- _DIRECTIONS FOR THIS TASK_
Drop all images and give the records again exactly.

- _LISTED ENTRIES_

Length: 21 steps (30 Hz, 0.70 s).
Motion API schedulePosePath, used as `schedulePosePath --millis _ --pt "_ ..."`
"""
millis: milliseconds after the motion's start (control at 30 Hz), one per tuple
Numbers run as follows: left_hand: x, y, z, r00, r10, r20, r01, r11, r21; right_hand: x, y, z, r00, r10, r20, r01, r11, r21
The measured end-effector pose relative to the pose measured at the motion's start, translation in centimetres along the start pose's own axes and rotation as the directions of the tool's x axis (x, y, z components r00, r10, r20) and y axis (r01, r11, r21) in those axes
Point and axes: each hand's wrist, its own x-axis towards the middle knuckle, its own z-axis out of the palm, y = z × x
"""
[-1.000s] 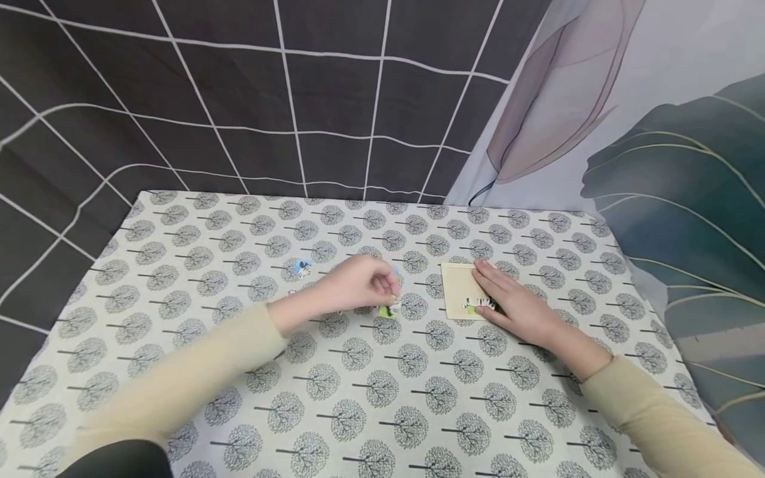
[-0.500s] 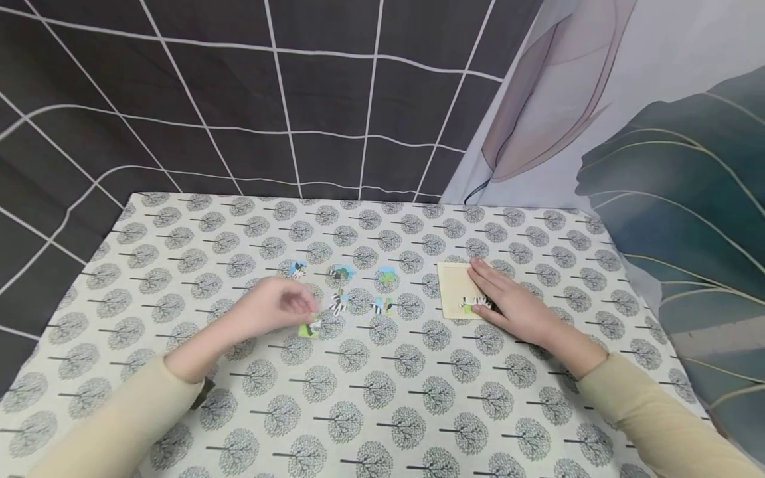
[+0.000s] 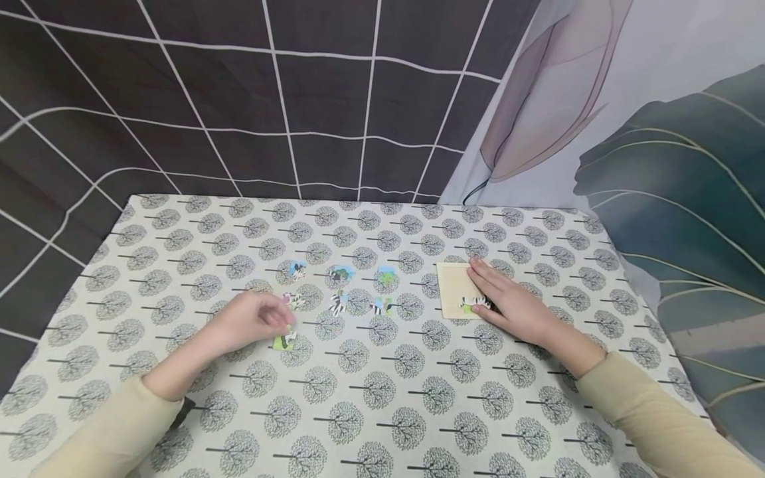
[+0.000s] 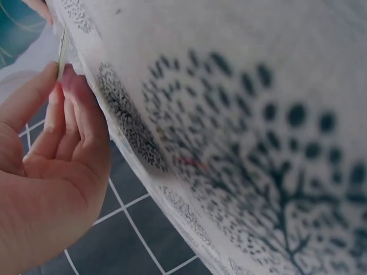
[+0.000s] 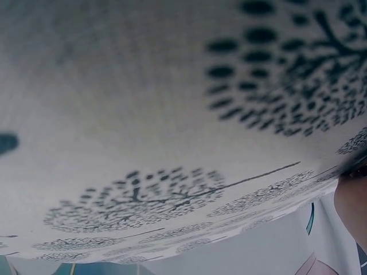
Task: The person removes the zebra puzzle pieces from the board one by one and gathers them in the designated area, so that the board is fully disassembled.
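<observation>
My left hand (image 3: 254,322) pinches a green puzzle piece (image 3: 284,340) with black-and-white markings between thumb and fingertips, close over the cloth. In the left wrist view that same piece (image 4: 62,52) shows edge-on as a thin sliver. My right hand (image 3: 515,307) lies with straight fingers across the right part of a pale wooden puzzle board (image 3: 453,279). A zebra-striped piece (image 3: 472,305) sits in the board's lower part, partly covered by the thumb. In the right wrist view only a bit of the hand (image 5: 352,203) shows at the right edge.
Left of the board, loose puzzle pieces lie in rough rows: a green-and-blue one (image 3: 386,275), a striped one (image 3: 338,303), a dark green one (image 3: 342,273) and several others. A tree-print cloth (image 3: 382,392) covers the table; a dark grid curtain (image 3: 323,93) hangs behind.
My left hand has moved left and toward me with the pinched piece, from near the board past the loose pieces, uncovering several of them. My right hand stays on the board.
</observation>
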Motion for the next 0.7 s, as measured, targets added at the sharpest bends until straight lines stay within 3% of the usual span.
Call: schedulePosePath --millis 233,700 --pt "-0.02 0.24 0.06 1.000 0.023 -0.006 -0.023 0.999 0.038 -0.01 -0.06 -0.07 1.000 0.004 -0.004 -0.004 1.000 -0.005" --pt "-0.03 0.28 -0.01 1.000 -0.018 -0.018 0.019 0.998 0.063 0.14 0.09 0.02 1.000 0.013 0.020 -0.013 1.000 -0.007"
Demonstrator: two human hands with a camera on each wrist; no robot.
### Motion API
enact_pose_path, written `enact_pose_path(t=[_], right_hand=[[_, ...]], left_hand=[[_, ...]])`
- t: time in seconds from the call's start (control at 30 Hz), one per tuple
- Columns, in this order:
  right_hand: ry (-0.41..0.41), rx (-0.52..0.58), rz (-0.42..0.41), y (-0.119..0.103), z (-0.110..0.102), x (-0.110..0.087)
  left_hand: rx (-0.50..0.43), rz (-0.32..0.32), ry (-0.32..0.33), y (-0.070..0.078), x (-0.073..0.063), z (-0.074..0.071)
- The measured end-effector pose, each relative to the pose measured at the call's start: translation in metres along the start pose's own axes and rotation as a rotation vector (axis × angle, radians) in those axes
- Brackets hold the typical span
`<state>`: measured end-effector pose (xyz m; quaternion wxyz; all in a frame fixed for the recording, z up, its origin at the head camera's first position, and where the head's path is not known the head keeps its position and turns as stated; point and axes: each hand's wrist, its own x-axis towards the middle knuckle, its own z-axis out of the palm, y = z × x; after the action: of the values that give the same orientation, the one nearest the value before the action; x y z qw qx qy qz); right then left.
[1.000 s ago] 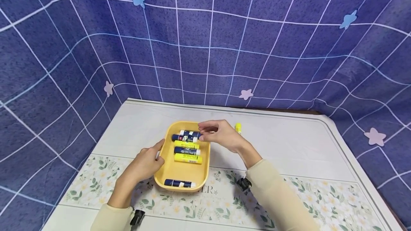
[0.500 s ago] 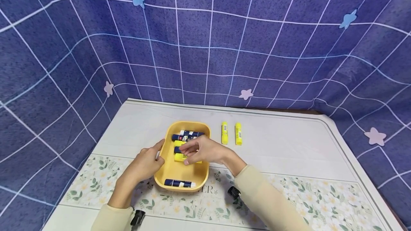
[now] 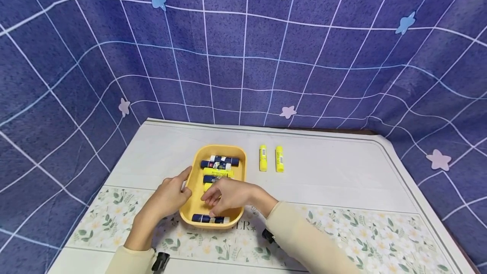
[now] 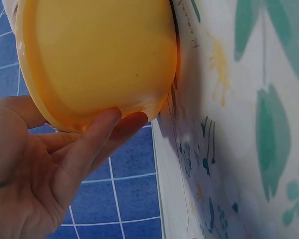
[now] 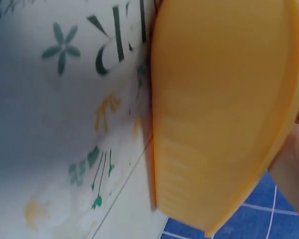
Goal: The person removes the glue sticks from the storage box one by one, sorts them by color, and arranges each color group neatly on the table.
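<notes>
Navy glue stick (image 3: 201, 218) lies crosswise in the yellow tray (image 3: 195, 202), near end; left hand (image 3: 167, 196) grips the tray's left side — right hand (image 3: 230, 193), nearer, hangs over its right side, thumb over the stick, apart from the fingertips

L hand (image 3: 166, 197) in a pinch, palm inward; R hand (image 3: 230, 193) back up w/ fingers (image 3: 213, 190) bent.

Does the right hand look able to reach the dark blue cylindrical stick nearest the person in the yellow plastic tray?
Probably yes: the right hand is over the open tray, close to the stick, and nothing visibly blocks it.
</notes>
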<state>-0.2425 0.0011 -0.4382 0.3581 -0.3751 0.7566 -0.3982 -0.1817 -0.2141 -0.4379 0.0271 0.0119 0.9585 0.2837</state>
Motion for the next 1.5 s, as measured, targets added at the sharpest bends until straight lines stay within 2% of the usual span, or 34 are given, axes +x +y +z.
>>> enact_pose_path(t=[0.13,0.33,0.73,1.13,1.33,1.5], right_hand=[[-0.013,-0.103,0.037,-0.002,0.007,0.003],[-0.024,-0.165,0.093,-0.004,0.014,0.004],[-0.031,-0.233,0.079,-0.004,0.02,0.006],[-0.014,-0.437,0.025,-0.006,0.026,0.009],[0.012,-0.423,0.021,-0.006,0.027,0.009],[0.042,-0.288,0.033,-0.004,0.029,0.008]], left_hand=[[-0.001,0.001,0.001,0.001,0.0,0.0],[-0.009,-0.003,-0.003,0.002,-0.001,0.0],[-0.004,0.015,0.0,0.001,0.002,-0.001],[-0.012,0.014,-0.005,0.001,0.0,-0.002],[-0.017,0.028,-0.004,0.0,0.0,-0.003],[-0.018,0.015,-0.011,-0.003,-0.002,-0.002]])
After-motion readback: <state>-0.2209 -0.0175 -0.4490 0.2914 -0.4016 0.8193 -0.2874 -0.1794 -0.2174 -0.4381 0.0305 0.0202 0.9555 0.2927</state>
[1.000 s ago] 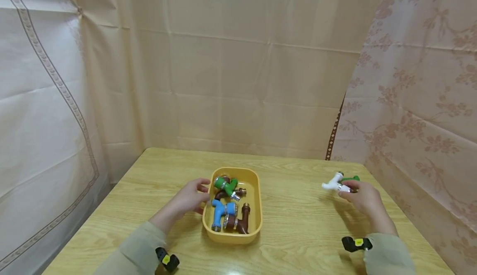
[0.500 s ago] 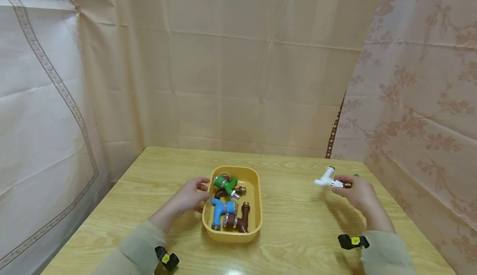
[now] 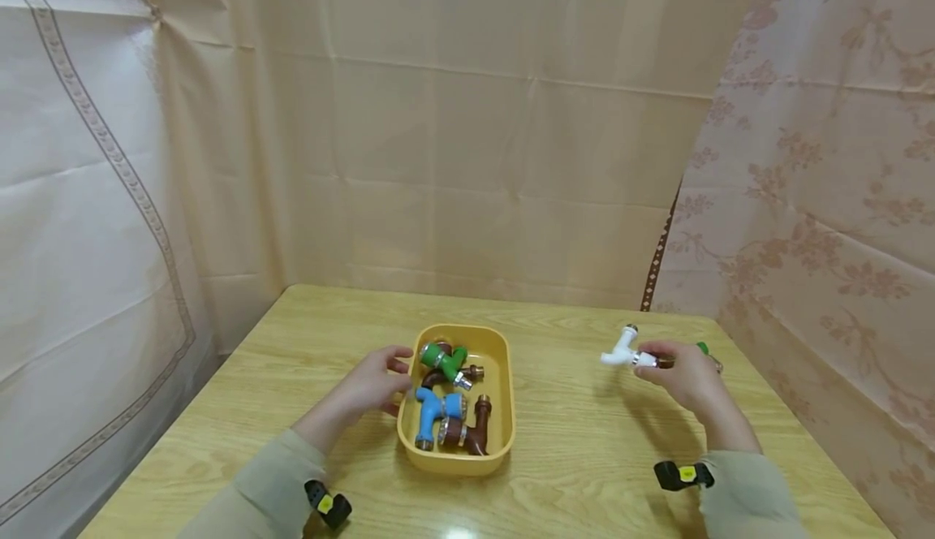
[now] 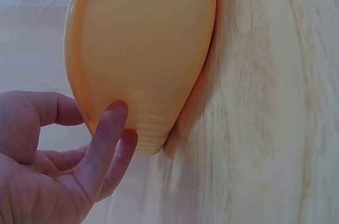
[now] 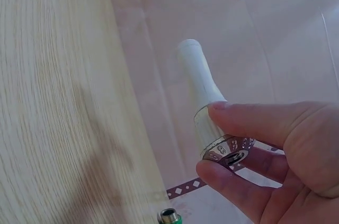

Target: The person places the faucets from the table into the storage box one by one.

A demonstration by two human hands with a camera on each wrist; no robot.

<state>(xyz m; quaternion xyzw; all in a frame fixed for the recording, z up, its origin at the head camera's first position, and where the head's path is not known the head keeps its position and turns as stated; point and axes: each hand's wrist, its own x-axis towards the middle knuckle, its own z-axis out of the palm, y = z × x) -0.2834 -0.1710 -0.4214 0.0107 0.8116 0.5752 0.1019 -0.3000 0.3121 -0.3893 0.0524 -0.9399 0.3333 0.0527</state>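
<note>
My right hand pinches a white tap by its metal-ringed end, between thumb and fingers. In the right wrist view the white tap hangs above the table. Partly hidden behind that hand, a green tap lies on the table. My left hand rests its fingers, loosely bent, against the left wall of a yellow plastic basket; the left wrist view shows fingertips on the outer wall. Inside lie a green tap, a blue tap and brown taps.
The wood-grain table runs between the basket and the right hand. Beige curtain hangs behind it, with a floral curtain at the right. Black wrist cameras sit on both sleeves.
The right hand has moved left with the white tap, leaving more of the green tap behind it in sight. The left hand and the basket have stayed in place.
</note>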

- _WRITTEN REPLY_
Length: 21 steps (30 Hz, 0.70 s).
Motion API schedulePosePath, used as `schedulePosePath --millis _ --pt "_ ..."`
"""
millis: milliseconds after the motion's start (control at 30 Hz), one per tuple
Numbers run as follows: left_hand: x, y, z, r00, r10, r20, r01, r11, r21; right_hand: x, y, z, r00, r10, r20, r01, r11, r21
The measured end-effector pose relative to the pose measured at the motion's start, translation in centimetres along the start pose's own axes and rotation as the directions of the tool's x axis (x, y, z components r00, r10, r20) and y axis (r01, r11, r21) in those axes
Point and axes: each hand's wrist, its own x-axis towards the middle knuckle, its own z-axis out of the palm, y = z × x
"""
[-1.000s] 
[-0.500s] 
[+0.000s] 
[+0.000s] 
[+0.000s] 
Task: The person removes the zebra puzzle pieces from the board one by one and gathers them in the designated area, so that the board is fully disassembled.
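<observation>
My left hand (image 3: 254,322) pinches a green puzzle piece (image 3: 284,340) with black-and-white markings between thumb and fingertips, close over the cloth. In the left wrist view that same piece (image 4: 62,52) shows edge-on as a thin sliver. My right hand (image 3: 515,307) lies with straight fingers across the right part of a pale wooden puzzle board (image 3: 453,279). A zebra-striped piece (image 3: 472,305) sits in the board's lower part, partly covered by the thumb. In the right wrist view only a bit of the hand (image 5: 352,203) shows at the right edge.
Left of the board, loose puzzle pieces lie in rough rows: a green-and-blue one (image 3: 386,275), a striped one (image 3: 338,303), a dark green one (image 3: 342,273) and several others. A tree-print cloth (image 3: 382,392) covers the table; a dark grid curtain (image 3: 323,93) hangs behind.
My left hand has moved left and toward me with the pinched piece, from near the board past the loose pieces, uncovering several of them. My right hand stays on the board.
</observation>
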Motion for the next 0.7 s, as measured, targets added at the sharpest bends until straight lines stay within 3% of the usual span.
Call: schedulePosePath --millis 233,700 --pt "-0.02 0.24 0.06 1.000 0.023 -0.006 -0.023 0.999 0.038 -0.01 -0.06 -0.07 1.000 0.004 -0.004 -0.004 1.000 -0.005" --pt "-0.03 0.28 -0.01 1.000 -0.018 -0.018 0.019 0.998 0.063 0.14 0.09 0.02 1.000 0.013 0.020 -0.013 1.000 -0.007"
Demonstrator: two human hands with a camera on each wrist; no robot.
### Motion API
enact_pose_path, written `enact_pose_path(t=[_], right_hand=[[_, ...]], left_hand=[[_, ...]])`
- t: time in seconds from the call's start (control at 30 Hz), one per tuple
- Columns, in this order:
  right_hand: ry (-0.41..0.41), rx (-0.52..0.58), rz (-0.42..0.41), y (-0.119..0.103), z (-0.110..0.102), x (-0.110..0.087)
  left_hand: rx (-0.50..0.43), rz (-0.32..0.32), ry (-0.32..0.33), y (-0.070..0.078), x (-0.073..0.063), z (-0.074..0.071)
- The measured end-effector pose, each relative to the pose measured at the call's start: translation in metres along the start pose's own axes and rotation as a rotation vector (axis × angle, radians) in those axes
- Brackets hold the typical span
`<state>`: measured end-effector pose (xyz m; quaternion wxyz; all in a frame fixed for the recording, z up, its origin at the head camera's first position, and where the head's path is not known the head keeps its position and turns as stated; point and axes: each hand's wrist, its own x-axis towards the middle knuckle, its own z-axis out of the palm, y = z × x; after the action: of the values that give the same orientation, the one nearest the value before the action; x y z qw qx qy qz); right then left.
[1.000 s ago] 
[0.500 s ago] 
[now] 
[now] 
[now] 
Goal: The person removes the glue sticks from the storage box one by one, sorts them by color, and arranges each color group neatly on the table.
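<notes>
Navy glue stick (image 3: 201, 218) lies crosswise in the yellow tray (image 3: 195, 202), near end; left hand (image 3: 167, 196) grips the tray's left side — right hand (image 3: 230, 193), nearer, hangs over its right side, thumb over the stick, apart from the fingertips

L hand (image 3: 166, 197) in a pinch, palm inward; R hand (image 3: 230, 193) back up w/ fingers (image 3: 213, 190) bent.

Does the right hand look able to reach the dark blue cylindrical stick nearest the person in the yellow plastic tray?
Probably yes: the right hand is over the open tray, close to the stick, and nothing visibly blocks it.
</notes>
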<state>-0.2425 0.0011 -0.4382 0.3581 -0.3751 0.7566 -0.3982 -0.1817 -0.2141 -0.4379 0.0271 0.0119 0.9585 0.2837</state>
Motion for the next 1.5 s, as measured, targets added at the sharpest bends until straight lines stay within 2% of the usual span, or 34 are given, axes +x +y +z.
>>> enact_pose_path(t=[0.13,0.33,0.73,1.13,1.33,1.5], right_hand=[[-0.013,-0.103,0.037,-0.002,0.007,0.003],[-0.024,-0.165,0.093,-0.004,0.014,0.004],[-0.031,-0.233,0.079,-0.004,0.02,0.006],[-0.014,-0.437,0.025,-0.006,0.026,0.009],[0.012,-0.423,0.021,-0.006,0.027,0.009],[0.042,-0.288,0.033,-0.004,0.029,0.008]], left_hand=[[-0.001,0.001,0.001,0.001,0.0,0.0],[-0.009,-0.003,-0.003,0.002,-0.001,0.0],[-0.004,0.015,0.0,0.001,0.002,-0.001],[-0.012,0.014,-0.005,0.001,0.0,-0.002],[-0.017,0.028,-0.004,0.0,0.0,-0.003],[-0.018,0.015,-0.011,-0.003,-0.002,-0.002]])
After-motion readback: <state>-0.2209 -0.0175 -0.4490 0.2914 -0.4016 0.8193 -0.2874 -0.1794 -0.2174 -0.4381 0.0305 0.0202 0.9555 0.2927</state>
[1.000 s ago] 
[0.500 s ago] 
[now] 
[now] 
[now] 

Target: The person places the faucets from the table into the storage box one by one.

A demonstration by two human hands with a camera on each wrist; no robot.

<state>(xyz m; quaternion xyzw; all in a frame fixed for the recording, z up, its origin at the head camera's first position, and where the head's path is not known the head keeps its position and turns as stated; point and axes: each hand's wrist, its own x-axis towards the middle knuckle, its own z-axis out of the palm, y = z × x) -0.2834 -0.1710 -0.4214 0.0107 0.8116 0.5752 0.1019 -0.3000 0.3121 -0.3893 0.0524 -0.9399 0.3333 0.0527</state>
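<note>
My right hand pinches a white tap by its metal-ringed end, between thumb and fingers. In the right wrist view the white tap hangs above the table. Partly hidden behind that hand, a green tap lies on the table. My left hand rests its fingers, loosely bent, against the left wall of a yellow plastic basket; the left wrist view shows fingertips on the outer wall. Inside lie a green tap, a blue tap and brown taps.
The wood-grain table runs between the basket and the right hand. Beige curtain hangs behind it, with a floral curtain at the right. Black wrist cameras sit on both sleeves.
The right hand has moved left with the white tap, leaving more of the green tap behind it in sight. The left hand and the basket have stayed in place.
</note>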

No more work is needed for this exercise.